EXERCISE DIRECTIONS =>
Set down the whole listing below exactly. The pictures stay out.

______________________________

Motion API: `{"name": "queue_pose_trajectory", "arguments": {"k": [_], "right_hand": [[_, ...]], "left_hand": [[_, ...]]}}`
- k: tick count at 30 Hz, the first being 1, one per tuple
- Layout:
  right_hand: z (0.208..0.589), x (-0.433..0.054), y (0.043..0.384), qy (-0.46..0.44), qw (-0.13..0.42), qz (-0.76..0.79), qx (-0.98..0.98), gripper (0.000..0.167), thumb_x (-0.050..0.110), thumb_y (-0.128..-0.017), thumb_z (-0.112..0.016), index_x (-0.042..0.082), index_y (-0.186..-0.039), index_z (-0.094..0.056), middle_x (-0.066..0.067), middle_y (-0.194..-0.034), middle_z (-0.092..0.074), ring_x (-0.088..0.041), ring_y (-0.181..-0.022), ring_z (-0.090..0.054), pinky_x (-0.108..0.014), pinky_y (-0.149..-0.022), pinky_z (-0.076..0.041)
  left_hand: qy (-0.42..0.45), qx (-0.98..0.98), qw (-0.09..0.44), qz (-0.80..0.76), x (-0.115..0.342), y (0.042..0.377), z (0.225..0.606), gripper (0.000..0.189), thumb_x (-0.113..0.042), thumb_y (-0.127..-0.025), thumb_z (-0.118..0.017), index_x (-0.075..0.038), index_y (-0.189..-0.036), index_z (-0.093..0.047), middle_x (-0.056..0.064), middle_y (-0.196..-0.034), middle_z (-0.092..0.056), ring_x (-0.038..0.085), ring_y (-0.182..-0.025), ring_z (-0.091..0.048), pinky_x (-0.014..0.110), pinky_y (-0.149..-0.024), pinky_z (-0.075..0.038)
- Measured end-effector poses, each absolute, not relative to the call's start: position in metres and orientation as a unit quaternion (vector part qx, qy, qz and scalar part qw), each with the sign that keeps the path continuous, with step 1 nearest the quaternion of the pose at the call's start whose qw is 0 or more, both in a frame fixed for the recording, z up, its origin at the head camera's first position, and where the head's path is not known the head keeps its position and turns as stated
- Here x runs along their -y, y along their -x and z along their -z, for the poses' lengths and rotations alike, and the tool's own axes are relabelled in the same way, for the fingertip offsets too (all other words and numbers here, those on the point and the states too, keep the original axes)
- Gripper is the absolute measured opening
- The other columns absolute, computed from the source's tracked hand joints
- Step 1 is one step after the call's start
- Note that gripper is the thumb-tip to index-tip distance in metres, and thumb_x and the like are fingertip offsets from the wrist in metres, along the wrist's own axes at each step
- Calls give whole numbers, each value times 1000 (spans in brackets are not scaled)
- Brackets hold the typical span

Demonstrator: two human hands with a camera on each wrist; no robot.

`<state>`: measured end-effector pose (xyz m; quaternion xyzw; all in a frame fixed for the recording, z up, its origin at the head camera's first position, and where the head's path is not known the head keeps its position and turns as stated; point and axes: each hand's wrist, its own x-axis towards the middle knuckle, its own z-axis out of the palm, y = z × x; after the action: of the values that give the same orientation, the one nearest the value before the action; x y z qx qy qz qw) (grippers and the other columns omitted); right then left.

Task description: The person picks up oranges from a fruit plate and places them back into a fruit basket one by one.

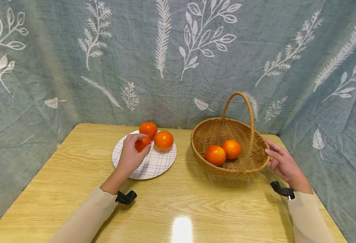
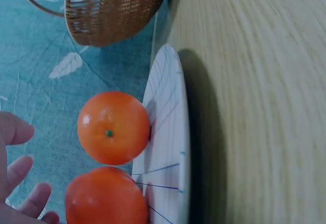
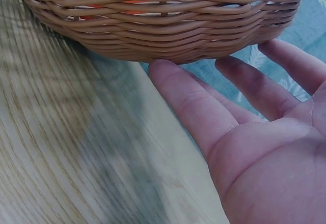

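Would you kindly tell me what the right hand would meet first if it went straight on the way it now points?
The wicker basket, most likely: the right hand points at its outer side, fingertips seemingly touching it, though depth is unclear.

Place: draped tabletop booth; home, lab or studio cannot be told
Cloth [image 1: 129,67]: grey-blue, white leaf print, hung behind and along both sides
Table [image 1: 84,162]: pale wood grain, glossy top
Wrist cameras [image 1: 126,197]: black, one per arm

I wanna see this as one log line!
left hand: near orange, above checked plate | right hand: touching wicker basket | basket contents: two oranges
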<state>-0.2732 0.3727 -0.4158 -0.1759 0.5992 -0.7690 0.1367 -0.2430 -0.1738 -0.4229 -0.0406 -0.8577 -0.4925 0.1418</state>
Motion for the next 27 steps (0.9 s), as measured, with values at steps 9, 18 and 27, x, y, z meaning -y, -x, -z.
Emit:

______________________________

SOLUTION FOR THIS EXERCISE =>
Motion API: `{"name": "queue_pose_trajectory", "arguments": {"k": [_], "right_hand": [[_, ...]], "left_hand": [[_, ...]]}}`
- k: tick count at 30 Hz, the first being 1, one per tuple
- Layout:
  right_hand: z (0.208..0.589), x (-0.433..0.054), y (0.043..0.384), qy (-0.46..0.44), qw (-0.13..0.42), qz (-0.76..0.79), qx (-0.98..0.98), gripper (0.000..0.167), thumb_x (-0.050..0.110), thumb_y (-0.128..-0.017), thumb_z (-0.112..0.016), index_x (-0.042..0.082), index_y (-0.186..-0.039), index_z (-0.094..0.056), middle_x (-0.066..0.067), middle_y (-0.194..-0.034), middle_z (-0.092..0.074), ring_x (-0.088..0.041), ring_y (-0.181..-0.022), ring_z (-0.090..0.054), pinky_x (-0.108..0.014), pinky_y (-0.149..-0.022), pinky_z (-0.076..0.041)
  left_hand: qy (-0.42..0.45), qx (-0.98..0.98), qw (-0.09..0.44), qz (-0.80..0.76), x (-0.115..0.342), y (0.042..0.377), z (0.225..0.606), gripper (0.000..0.189), thumb_x (-0.113..0.042), thumb_y (-0.127..-0.025), thumb_z (-0.118..0.017), index_x (-0.075..0.038), index_y (-0.189..-0.036), index_z (-0.093..0.047), middle_x (-0.056..0.064), middle_y (-0.196..-0.034), middle_z (-0.092..0.056), ring_x (-0.038..0.085), ring_y (-0.182..-0.025), ring_z (-0.091..0.048), pinky_x (-0.014..0.110), pinky_y (-0.149..-0.024), pinky_z (-0.075..0.038)
- Measured end-effector poses, each absolute, not relative to the call's start: position in metres and orientation as a unit quaternion (vector part qx, qy, qz and scalar part qw), each with the sign that keeps the path continuous, with step 1 nearest the quaternion of the pose at the call's start whose qw is 0 or more, both in a frame fixed for the recording, z up, its origin at the head camera's first position, and where the head's path is not known the head keeps its position and turns as stated
- Here x runs along their -y, y along their -x and z along their -z, for the poses' lengths and rotations alike, and the tool's own axes are relabelled in the same way, for the fingertip offsets too (all other words and numbers here, those on the point and the states too, keep the original axes)
- Gripper is the absolute measured opening
- The other columns absolute, computed from the source's tracked hand joints
- Step 1 is one step after the call's start
- Note that gripper is the thumb-tip to index-tip distance in metres, and thumb_x and the like are fingertip offsets from the wrist in metres, along the wrist's own axes at each step
- Calls give whole numbers, each value times 1000 (spans in brackets are not scaled)
- Brackets hold the typical span

Demonstrator: two human hands with a camera on each wrist; no robot.

`<state>`: measured end-effector pose (xyz m; quaternion xyzw; all in a frame fixed for the recording, z up, its origin at the head camera's first position, and where the head's path is not known the head keeps its position and turns as stated; point and axes: each hand's wrist, its own x-axis towards the middle knuckle, its own z-axis out of the palm, y = z × x; after the action: of the values that give the same orientation, the one nearest the value before the action; x y z qx qy qz qw) (grippers and the other columns omitted); right then left.

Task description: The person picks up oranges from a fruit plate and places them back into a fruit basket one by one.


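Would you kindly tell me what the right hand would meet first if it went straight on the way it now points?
The wicker basket, most likely: the right hand points at its outer side, fingertips seemingly touching it, though depth is unclear.

Place: draped tabletop booth; home, lab or studio cannot be told
Cloth [image 1: 129,67]: grey-blue, white leaf print, hung behind and along both sides
Table [image 1: 84,162]: pale wood grain, glossy top
Wrist cameras [image 1: 126,197]: black, one per arm

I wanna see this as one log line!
left hand: near orange, above checked plate | right hand: touching wicker basket | basket contents: two oranges
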<state>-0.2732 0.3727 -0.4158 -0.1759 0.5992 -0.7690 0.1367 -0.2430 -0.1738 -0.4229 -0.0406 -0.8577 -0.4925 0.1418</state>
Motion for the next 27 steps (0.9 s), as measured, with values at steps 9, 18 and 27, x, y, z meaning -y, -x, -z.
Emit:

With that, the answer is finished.